- Problem statement
Gather every line below where "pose" appears.

- Stored records
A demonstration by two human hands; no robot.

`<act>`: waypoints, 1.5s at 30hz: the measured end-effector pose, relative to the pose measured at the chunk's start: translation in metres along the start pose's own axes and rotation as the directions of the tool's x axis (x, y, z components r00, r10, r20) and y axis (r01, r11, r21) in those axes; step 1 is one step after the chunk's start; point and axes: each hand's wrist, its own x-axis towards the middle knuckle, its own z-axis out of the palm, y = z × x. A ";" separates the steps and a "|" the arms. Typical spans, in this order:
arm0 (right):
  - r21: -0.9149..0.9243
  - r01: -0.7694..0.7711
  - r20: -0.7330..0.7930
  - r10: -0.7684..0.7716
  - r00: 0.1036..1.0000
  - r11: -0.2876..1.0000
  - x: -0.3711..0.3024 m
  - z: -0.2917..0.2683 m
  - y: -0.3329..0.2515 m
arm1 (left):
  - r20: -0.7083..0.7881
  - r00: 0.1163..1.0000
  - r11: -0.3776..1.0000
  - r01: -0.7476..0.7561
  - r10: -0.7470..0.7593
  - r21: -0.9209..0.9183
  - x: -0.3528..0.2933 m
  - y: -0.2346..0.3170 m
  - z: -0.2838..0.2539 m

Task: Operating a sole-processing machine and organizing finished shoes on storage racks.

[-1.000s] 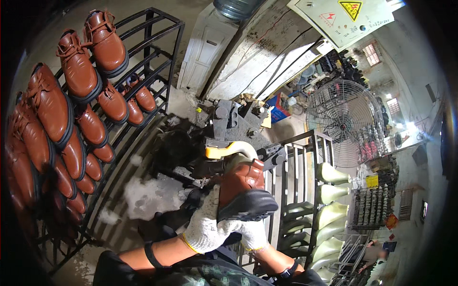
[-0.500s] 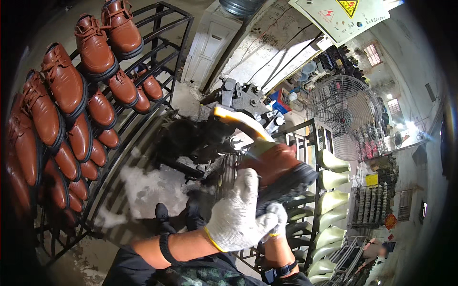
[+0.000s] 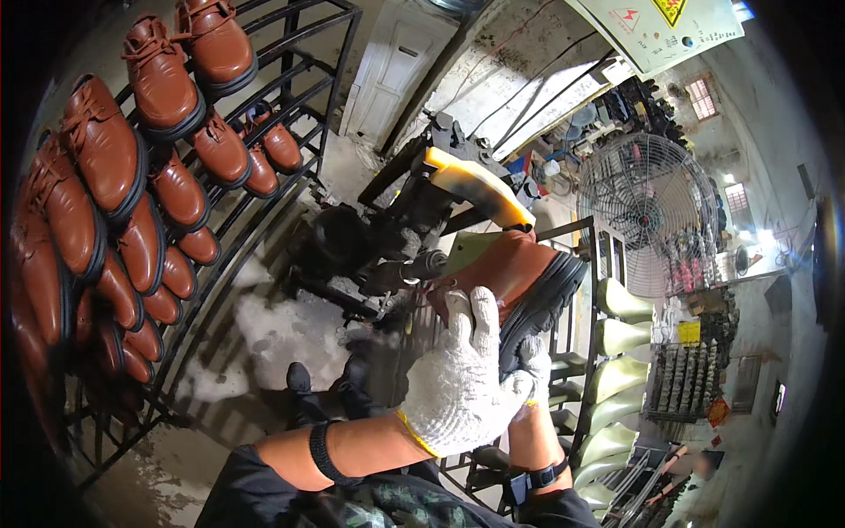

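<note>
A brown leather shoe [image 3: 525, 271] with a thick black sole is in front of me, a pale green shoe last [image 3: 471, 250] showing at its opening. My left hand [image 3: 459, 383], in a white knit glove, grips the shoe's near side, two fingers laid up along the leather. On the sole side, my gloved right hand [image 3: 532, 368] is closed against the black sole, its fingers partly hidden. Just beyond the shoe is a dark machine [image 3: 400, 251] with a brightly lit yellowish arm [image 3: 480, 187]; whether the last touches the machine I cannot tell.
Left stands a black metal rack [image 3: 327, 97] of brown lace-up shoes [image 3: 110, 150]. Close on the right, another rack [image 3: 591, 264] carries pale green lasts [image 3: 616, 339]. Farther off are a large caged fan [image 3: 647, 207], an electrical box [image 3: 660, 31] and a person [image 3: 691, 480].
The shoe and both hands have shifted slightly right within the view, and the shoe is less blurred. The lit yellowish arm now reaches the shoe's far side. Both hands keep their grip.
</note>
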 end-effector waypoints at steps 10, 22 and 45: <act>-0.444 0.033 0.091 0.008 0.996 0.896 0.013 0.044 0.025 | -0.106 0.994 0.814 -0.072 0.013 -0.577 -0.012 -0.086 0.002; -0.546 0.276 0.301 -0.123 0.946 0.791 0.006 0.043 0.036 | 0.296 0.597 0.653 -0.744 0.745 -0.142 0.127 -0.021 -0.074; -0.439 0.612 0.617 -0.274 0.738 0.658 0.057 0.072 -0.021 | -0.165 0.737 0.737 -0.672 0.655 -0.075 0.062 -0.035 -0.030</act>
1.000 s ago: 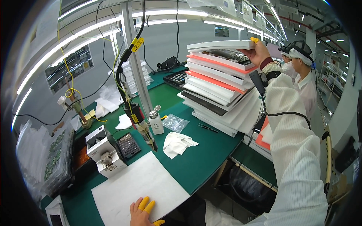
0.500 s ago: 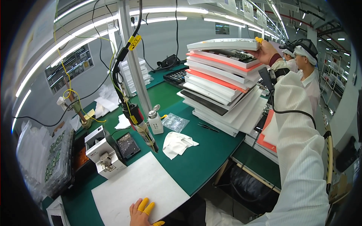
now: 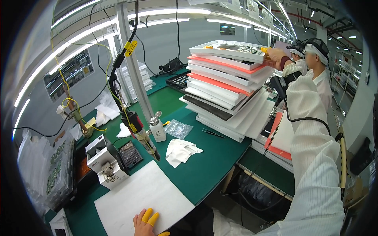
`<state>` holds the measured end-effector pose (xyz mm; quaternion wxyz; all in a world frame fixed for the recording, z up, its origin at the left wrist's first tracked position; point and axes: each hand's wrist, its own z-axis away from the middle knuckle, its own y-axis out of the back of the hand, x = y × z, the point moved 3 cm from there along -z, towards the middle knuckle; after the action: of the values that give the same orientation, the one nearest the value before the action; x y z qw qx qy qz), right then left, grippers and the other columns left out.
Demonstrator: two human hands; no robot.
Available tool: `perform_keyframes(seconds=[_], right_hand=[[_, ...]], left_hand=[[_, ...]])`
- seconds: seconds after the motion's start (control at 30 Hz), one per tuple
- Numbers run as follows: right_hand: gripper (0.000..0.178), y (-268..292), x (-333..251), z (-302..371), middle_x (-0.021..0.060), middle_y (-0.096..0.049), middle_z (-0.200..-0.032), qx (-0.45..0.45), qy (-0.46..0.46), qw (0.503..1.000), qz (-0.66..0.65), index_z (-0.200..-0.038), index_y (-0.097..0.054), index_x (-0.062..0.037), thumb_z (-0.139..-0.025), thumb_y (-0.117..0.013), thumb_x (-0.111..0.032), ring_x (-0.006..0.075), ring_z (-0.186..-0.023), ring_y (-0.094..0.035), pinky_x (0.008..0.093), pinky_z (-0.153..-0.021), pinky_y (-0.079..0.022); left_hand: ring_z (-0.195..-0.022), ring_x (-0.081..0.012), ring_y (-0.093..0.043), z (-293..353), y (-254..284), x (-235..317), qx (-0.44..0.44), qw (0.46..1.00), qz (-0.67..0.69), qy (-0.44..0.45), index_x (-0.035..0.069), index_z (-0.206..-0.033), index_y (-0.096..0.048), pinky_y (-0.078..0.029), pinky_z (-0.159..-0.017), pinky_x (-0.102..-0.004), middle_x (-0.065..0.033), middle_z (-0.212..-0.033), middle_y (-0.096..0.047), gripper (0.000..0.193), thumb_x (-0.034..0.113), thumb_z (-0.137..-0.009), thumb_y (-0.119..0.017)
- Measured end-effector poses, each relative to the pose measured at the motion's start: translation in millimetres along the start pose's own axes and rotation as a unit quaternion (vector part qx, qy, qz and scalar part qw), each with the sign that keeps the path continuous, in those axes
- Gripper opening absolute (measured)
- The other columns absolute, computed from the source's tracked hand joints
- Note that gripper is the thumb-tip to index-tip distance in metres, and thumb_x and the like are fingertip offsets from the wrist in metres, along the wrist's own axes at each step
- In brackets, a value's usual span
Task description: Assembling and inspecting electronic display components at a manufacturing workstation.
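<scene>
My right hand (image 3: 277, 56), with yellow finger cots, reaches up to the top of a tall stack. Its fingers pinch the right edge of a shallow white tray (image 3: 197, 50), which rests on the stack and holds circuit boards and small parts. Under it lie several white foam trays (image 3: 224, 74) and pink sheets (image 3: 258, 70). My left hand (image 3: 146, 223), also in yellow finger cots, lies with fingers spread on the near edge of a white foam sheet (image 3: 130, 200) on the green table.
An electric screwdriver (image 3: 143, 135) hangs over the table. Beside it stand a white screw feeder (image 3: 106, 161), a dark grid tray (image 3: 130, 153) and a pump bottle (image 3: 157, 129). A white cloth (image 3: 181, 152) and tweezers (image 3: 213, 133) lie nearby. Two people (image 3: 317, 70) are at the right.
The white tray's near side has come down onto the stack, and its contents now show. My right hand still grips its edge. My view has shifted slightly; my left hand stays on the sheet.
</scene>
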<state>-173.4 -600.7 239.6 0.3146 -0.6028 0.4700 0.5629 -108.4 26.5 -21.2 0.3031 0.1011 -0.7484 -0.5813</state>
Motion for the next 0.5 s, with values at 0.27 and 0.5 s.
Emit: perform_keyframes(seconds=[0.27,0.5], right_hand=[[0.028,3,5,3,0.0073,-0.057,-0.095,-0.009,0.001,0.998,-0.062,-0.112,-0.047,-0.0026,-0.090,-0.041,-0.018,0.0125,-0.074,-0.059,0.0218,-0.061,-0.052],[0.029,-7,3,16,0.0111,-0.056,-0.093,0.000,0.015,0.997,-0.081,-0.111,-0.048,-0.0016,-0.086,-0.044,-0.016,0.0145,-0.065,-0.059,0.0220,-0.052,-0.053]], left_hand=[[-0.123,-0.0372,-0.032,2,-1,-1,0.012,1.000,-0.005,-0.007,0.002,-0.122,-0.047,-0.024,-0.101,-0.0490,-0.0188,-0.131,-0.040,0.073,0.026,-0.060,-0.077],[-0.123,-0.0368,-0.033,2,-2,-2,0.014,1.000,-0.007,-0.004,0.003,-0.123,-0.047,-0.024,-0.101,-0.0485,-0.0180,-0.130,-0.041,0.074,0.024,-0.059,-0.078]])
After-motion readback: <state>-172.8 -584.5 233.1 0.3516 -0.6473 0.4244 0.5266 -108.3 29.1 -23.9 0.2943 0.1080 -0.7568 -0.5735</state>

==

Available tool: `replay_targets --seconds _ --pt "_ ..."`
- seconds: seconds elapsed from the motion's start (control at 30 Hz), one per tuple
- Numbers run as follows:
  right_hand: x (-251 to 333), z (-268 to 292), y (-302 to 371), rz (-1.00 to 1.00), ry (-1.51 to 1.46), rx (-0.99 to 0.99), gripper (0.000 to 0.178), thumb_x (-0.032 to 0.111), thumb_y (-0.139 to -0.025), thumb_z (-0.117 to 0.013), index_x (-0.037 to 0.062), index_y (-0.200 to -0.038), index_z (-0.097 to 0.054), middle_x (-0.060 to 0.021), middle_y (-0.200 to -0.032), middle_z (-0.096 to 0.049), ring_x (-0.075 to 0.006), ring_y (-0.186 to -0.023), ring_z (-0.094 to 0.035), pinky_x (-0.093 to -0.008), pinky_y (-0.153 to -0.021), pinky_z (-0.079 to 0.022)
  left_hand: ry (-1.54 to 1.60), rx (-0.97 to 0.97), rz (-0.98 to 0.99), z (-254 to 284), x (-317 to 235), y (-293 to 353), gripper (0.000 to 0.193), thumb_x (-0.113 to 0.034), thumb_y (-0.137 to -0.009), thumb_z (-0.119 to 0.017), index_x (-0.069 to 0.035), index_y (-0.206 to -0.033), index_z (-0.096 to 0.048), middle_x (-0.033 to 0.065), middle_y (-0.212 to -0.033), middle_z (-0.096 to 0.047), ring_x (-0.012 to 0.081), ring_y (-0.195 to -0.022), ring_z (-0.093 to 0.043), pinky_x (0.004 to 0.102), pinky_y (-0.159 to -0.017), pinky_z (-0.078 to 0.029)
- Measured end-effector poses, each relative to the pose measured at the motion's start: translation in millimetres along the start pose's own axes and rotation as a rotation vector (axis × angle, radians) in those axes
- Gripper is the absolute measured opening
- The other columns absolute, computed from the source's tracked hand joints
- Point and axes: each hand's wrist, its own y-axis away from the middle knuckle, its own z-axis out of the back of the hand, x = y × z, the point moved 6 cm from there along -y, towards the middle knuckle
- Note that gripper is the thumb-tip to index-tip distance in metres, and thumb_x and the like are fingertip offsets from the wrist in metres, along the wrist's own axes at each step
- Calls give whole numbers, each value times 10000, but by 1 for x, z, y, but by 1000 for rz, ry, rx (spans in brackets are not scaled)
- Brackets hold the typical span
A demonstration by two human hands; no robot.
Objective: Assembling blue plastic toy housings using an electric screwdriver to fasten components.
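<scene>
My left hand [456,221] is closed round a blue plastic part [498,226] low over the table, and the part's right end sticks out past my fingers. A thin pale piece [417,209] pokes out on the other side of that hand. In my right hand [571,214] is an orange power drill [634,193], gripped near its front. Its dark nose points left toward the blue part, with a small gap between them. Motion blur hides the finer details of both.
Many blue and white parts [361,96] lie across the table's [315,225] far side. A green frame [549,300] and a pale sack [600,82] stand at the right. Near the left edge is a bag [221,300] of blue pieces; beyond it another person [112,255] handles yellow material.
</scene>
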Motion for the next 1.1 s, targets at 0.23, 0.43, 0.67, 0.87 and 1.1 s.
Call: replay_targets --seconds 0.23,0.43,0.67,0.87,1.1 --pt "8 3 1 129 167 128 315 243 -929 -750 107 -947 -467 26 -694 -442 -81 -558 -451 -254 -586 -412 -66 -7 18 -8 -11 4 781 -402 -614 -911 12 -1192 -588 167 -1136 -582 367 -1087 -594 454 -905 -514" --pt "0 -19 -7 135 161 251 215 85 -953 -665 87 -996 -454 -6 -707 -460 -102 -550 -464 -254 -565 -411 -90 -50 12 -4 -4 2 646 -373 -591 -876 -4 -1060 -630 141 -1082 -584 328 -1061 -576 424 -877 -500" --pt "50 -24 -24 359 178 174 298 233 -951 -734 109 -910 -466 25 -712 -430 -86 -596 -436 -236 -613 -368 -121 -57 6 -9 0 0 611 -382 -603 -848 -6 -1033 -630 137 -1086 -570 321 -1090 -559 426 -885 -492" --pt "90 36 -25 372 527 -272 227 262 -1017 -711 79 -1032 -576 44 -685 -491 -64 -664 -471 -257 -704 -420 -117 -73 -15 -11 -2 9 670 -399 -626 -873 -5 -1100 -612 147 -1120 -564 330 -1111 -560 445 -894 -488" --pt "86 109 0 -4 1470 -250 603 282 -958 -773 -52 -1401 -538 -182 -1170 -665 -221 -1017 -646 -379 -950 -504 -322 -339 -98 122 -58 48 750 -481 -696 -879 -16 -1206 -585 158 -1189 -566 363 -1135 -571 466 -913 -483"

- Expected output
`<act>`: waypoints, 1.5s at 30hz: the measured end-effector pose, relative to the pose measured at the chunk's start: translation in metres along the start pose's own axes and rotation as the directions of the tool's x axis (x, y, z components r00, r10, r20) and y axis (r01, r11, r21) in those axes; step 1 is one step after the chunk's start; point and axes: each hand's wrist, its own x-axis towards the middle knuckle, its own z-axis out of the palm, y = z × x. A ";" separates the steps and a "|" the arms. Typical spans, in this order:
`<state>` holds the measured end-effector pose (xyz mm; quaternion wxyz; all in a world frame fixed for the recording, z up, its origin at the left wrist's first tracked position; point and axes: each hand's wrist, its own z-axis away from the middle knuckle, its own y-axis out of the back of the hand, x = y × z, the point moved 3 cm from there along -z, towards the middle knuckle; after the action: of the values that give the same orientation, the one nearest the value before the action; x y z qw qx qy qz), right then left, grippers and the other columns left out.
- Measured end-effector poses, each relative to the pose measured at the motion's start: translation in millimetres along the start pose's own axes and rotation as a unit quaternion (vector part qx, qy, qz and scalar part qw), each with the sign that keeps the path continuous, in those axes
- Measured end-effector poses, each relative to the pose measured at the motion's start: translation in millimetres along the start pose's own axes and rotation as a rotation vector (axis × angle, radians) in those axes

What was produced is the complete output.